Thanks Kevin for the clarification. I ran couple of tests as well and the
system behaved exactly what you had said.
So now the question is, how can I achieve what I want to do - share an
object (Lucene IndexWriter instance) between mappers running on same node. I
thought of running the IndexWriter separately outside of Hadoop and use
RMI/socket etc to communicate with it, but I am being optimistic that there
should be a simpler way than this. Any thoughts ?

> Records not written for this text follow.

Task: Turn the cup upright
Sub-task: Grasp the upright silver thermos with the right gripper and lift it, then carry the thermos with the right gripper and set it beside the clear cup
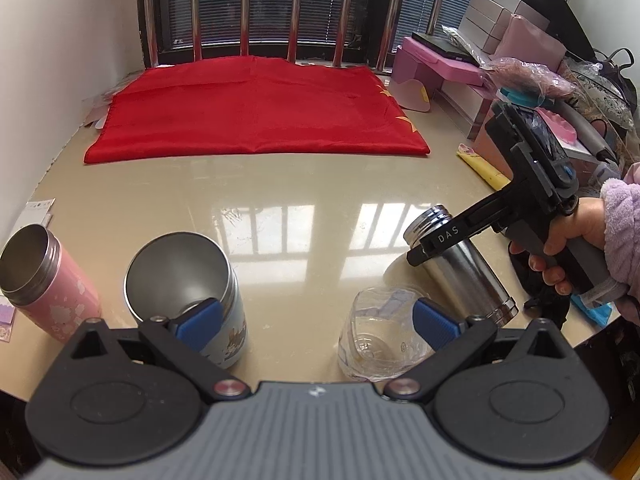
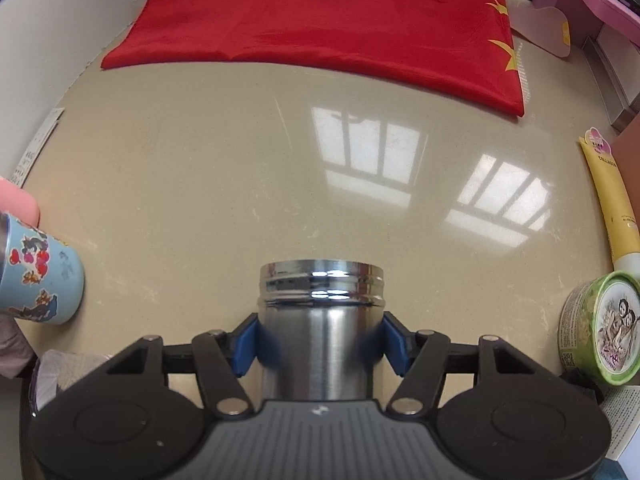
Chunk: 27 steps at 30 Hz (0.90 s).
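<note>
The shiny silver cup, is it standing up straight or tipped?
Tipped. The silver cup leans with its threaded mouth up and left, base low near the table; the right hand-held gripper is clamped around its body.

The cup (image 1: 460,268) (image 2: 320,332) is a shiny steel cylinder with no lid. It has a threaded neck at its open end and a ridged base at the other end. In the left wrist view it is tilted, with the open end up and away and the base low, near the beige table (image 1: 300,200). Whether the base touches the table is not clear.
</note>
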Tool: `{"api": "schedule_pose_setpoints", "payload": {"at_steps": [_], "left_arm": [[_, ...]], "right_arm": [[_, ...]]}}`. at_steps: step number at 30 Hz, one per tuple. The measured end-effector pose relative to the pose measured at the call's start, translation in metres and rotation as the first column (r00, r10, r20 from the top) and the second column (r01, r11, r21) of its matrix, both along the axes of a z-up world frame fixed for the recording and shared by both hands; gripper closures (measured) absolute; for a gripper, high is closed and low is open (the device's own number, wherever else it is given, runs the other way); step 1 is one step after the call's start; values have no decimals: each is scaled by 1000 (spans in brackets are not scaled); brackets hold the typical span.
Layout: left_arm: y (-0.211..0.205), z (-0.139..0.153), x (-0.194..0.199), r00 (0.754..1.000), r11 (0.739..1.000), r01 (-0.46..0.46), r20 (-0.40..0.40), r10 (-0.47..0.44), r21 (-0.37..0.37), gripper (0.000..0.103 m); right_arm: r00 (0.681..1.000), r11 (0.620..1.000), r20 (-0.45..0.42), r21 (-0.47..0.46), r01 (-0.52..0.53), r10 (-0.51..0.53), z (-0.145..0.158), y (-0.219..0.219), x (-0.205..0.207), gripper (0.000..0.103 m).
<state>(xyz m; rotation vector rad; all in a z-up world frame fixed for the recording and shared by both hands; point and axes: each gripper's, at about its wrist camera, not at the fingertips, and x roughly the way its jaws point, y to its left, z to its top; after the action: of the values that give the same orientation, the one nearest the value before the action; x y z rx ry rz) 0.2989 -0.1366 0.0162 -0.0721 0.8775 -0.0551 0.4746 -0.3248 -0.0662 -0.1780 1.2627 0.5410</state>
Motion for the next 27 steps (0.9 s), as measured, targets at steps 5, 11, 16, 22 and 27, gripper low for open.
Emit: {"api": "schedule_pose_setpoints", "payload": {"at_steps": [5, 11, 16, 22, 27], "left_arm": [[-10, -7, -8, 997, 997, 62, 52, -60, -38, 0], [-29, -23, -31, 977, 988, 151, 157, -144, -35, 0], [-36, -40, -45, 969, 984, 177, 178, -171, -20, 0], [-30, -50, -55, 971, 985, 171, 171, -167, -9, 0], [-25, -50, -59, 972, 987, 162, 173, -159, -3, 0]], "right_arm": [[979, 988, 192, 146, 43, -71, 37, -37, -46, 41], [867, 964, 472, 262, 36, -160, 58, -57, -112, 42], [768, 958, 616, 286, -9, -176, 52, -48, -151, 42], [746, 974, 653, 226, -27, -131, 43, -29, -161, 42], [782, 975, 608, 221, 2, -140, 43, -29, -153, 42]]}}
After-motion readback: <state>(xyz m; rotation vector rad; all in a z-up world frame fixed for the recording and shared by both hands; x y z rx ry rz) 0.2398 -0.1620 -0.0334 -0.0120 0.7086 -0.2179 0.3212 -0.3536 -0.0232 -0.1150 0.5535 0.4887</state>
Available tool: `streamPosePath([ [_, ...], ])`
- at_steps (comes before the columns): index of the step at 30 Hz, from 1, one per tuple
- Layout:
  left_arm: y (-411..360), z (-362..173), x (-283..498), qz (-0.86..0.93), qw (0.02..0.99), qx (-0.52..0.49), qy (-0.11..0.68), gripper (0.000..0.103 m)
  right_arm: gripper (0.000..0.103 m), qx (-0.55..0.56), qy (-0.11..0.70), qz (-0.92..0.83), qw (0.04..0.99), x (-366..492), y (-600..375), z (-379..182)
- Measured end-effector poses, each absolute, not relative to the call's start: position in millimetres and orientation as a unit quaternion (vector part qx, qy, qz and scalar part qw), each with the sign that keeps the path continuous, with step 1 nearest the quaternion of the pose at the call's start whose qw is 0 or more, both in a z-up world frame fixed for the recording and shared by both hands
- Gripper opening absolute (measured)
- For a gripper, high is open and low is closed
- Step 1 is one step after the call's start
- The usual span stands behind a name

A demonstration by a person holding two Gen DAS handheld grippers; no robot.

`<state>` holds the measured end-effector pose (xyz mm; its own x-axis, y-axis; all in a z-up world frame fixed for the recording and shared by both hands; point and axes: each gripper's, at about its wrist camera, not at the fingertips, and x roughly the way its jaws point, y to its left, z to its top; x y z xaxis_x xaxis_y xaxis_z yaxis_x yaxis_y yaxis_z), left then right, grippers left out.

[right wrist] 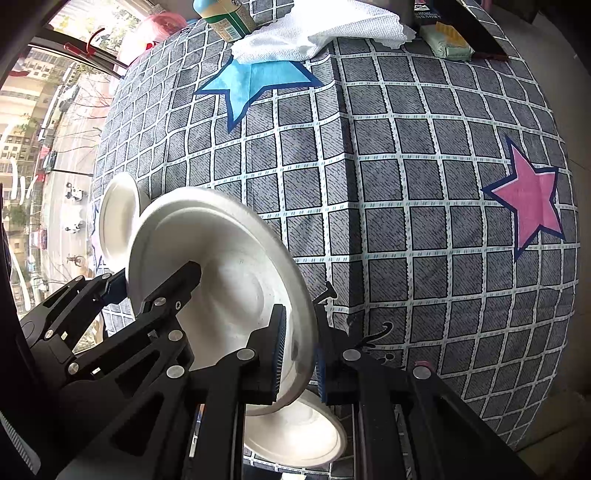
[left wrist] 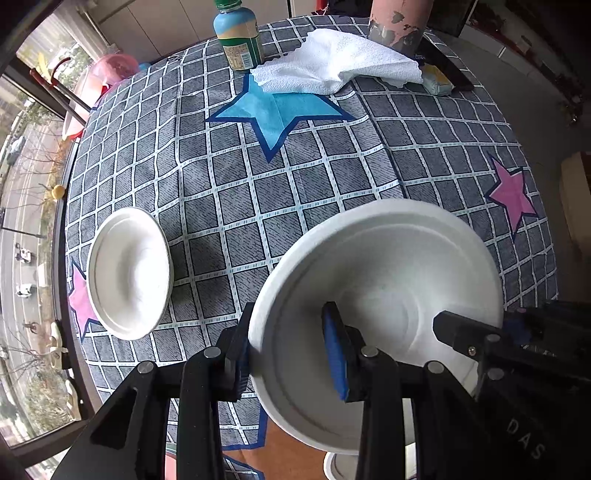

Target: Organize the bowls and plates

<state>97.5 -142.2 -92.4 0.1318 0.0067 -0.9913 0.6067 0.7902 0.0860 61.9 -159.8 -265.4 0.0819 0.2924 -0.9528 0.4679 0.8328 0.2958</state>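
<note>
A large white plate (left wrist: 388, 280) is held above the checked tablecloth by both grippers. My left gripper (left wrist: 291, 354) straddles its left rim, one blue pad inside and one outside. My right gripper (right wrist: 299, 354) straddles its right rim, and a small gap shows beside the rim there. The plate also shows in the right wrist view (right wrist: 229, 266). A smaller white plate (left wrist: 129, 273) lies on the cloth at the left and also shows in the right wrist view (right wrist: 118, 218). Another white bowl (right wrist: 295, 432) sits below the held plate near the front edge.
At the far side lie a white cloth (left wrist: 332, 62), a green-capped bottle (left wrist: 238, 33), a pink cylinder (left wrist: 399, 22) and a small packet (left wrist: 437, 79). The tablecloth (left wrist: 258, 192) has blue and pink stars. A window runs along the left.
</note>
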Motion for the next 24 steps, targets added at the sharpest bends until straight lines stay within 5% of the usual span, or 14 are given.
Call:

Also, what if I modify the default behaviour of Hadoop to run mappers on a
node in one JVM ? (not sure if that will be possible in one first place,
just a thought)
-Tarandeep
On Thu, Jun 4, 2009 at 12:49 AM, Kevin Peterson wrote:
> On Wed, Jun 3, 2009 at 10:59 AM, Tarandeep Singh >wrote:
>
> > I want to share a object (Lucene Index Writer Instance) between mappers
> > running on same node of 1 job (not across multiple jobs). Please correct
> me
> > if I am wrong -
> >
> > If I set the -1 for the property: mapred.job.reuse.jvm.num.tasks then all
> > mappers of one job will be executed in the same jvm and in that case if I
> > create a static Lucene Index Writer instance in my mapper class, all
> > mappers
> > running on the same node will be able to use it.
> >
>
> Not quite. The JVM reuse controls whether the JVM will be terminated after
> a
> single mapper run and a new one created for the next. It doesn't influence
> how many JVMs are created -- you will still get one jvm per mapper or
> reducer.
>
> I think there is, or was, or maybe a patch enables, what you are asking
> for,
> IIRC.
>